Fabrizio Paghera

Personal information
- Date of birth: 12 December 1991 (age 34)
- Place of birth: Brescia, Italy
- Height: 1.85 m (6 ft 1 in)
- Position: Central midfielder

Team information
- Current team: Lumezzane
- Number: 4

Youth career
- Brescia

Senior career*
- Years: Team / Apps / (Gls)
- 2009–2013: Brescia / 19 / (0)
- 2010–2011: → Verona (loan) / 14 / (0)
- 2012–2013: → Virtus Lanciano (loan) / 38 / (2)
- 2013–2016: Virtus Lanciano / 74 / (4)
- 2016–2018: Avellino / 51 / (1)
- 2018: → Pro Vercelli (loan) / 7 / (1)
- 2019–2023: Ternana / 103 / (5)
- 2023–2025: Brescia / 30 / (1)
- 2025: SPAL / 6 / (0)
- 2025–: Lumezzane / 31 / (0)

International career
- 2009–2010: Italy U-19 / 2 / (0)
- 2011: Italy U-21 Serie B / 1 / (0)

= Fabrizio Paghera =

Italian footballer (born 1991)

Fabrizio Paghera (born 12 December 1991) is an Italian footballer who plays as a midfielder for club Lumezzane.

==Club career==
Paghera made his first team Serie B debut on 24 October 2009 at the age of 17, during a league derby against AlbinoLeffe. Since then, he was regularly featured in the first team by head coach Giuseppe Iachini despite his youth.

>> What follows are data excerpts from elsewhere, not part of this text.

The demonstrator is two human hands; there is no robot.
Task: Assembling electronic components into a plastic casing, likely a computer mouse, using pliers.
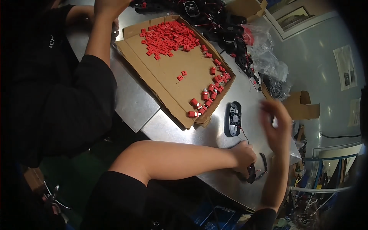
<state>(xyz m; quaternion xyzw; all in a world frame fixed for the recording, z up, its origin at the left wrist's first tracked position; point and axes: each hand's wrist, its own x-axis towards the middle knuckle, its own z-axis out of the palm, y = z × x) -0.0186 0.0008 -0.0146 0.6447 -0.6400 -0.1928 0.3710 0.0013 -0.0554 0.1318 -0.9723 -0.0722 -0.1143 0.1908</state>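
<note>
"State of the grip?"
"Left hand [243, 155] closed on a small black plastic part [251, 174]. Right hand [276, 126] raised to its right, blurred; cannot tell whether its fingers meet."
"Items about the grip?"
"Black oval plastic housing [229, 124] with round grey fan [235, 118], just beyond the left hand; thin red wire [244, 134] runs between them."

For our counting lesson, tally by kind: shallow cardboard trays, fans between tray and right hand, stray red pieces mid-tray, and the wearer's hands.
Shallow cardboard tray: 1
Fan: 1
Stray red pieces: 2
Left hand and right hand: 2
Total: 6
</note>
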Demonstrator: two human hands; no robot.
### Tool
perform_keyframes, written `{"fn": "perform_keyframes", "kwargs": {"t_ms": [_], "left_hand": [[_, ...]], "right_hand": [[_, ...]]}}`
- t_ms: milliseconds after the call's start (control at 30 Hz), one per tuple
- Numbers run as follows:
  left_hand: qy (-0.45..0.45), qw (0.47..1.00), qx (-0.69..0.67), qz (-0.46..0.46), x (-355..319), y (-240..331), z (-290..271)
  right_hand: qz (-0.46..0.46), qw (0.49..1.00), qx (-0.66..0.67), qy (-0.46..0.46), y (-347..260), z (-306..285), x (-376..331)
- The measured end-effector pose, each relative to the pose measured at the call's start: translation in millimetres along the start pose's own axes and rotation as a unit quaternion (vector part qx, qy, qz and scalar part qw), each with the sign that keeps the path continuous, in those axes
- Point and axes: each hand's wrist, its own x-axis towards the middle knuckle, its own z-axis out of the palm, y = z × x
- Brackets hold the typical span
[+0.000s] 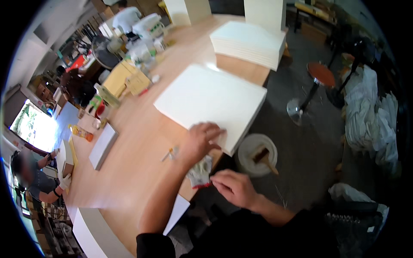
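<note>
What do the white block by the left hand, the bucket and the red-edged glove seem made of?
White block: perhaps paper or board; flat, smooth-looking white faces.
Bucket: probably plastic; pale, slightly cloudy wall.
Glove: likely knitted yarn, matte; soft folds and a red edge.

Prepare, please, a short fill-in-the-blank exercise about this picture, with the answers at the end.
1. The large panel under the left hand has the colour ____.
2. The hand nearest to the red cuff of the glove is the person's ____ hand.
3. The bristles of the brush are inside a white ____.
4. The seat of the stool has a ____ shape.

Missing words: white; right; bucket; round.
</note>
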Motion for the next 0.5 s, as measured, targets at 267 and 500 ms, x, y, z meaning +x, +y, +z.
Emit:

He spent the 2010–11 season on loan to Lega Pro Prima Divisione club Verona, but made only thirteen appearances, never playing at all in the promotion playoffs that led his club back to Serie B.

===Avellino===
On 6 January 2016, Paghera signed with Avellino.

===Ternana===
On 10 January 2019, he signed with Ternana.

===Return to Brescia===
On 8 September 2023, Paghera returned to Brescia.

===SPAL===
On 31 January 2025, Paghera signed a one-and-a-half-year contract with SPAL.

==International career==
Praghera has represented Italy at Under-19 level. He capped twice, both were friendlies.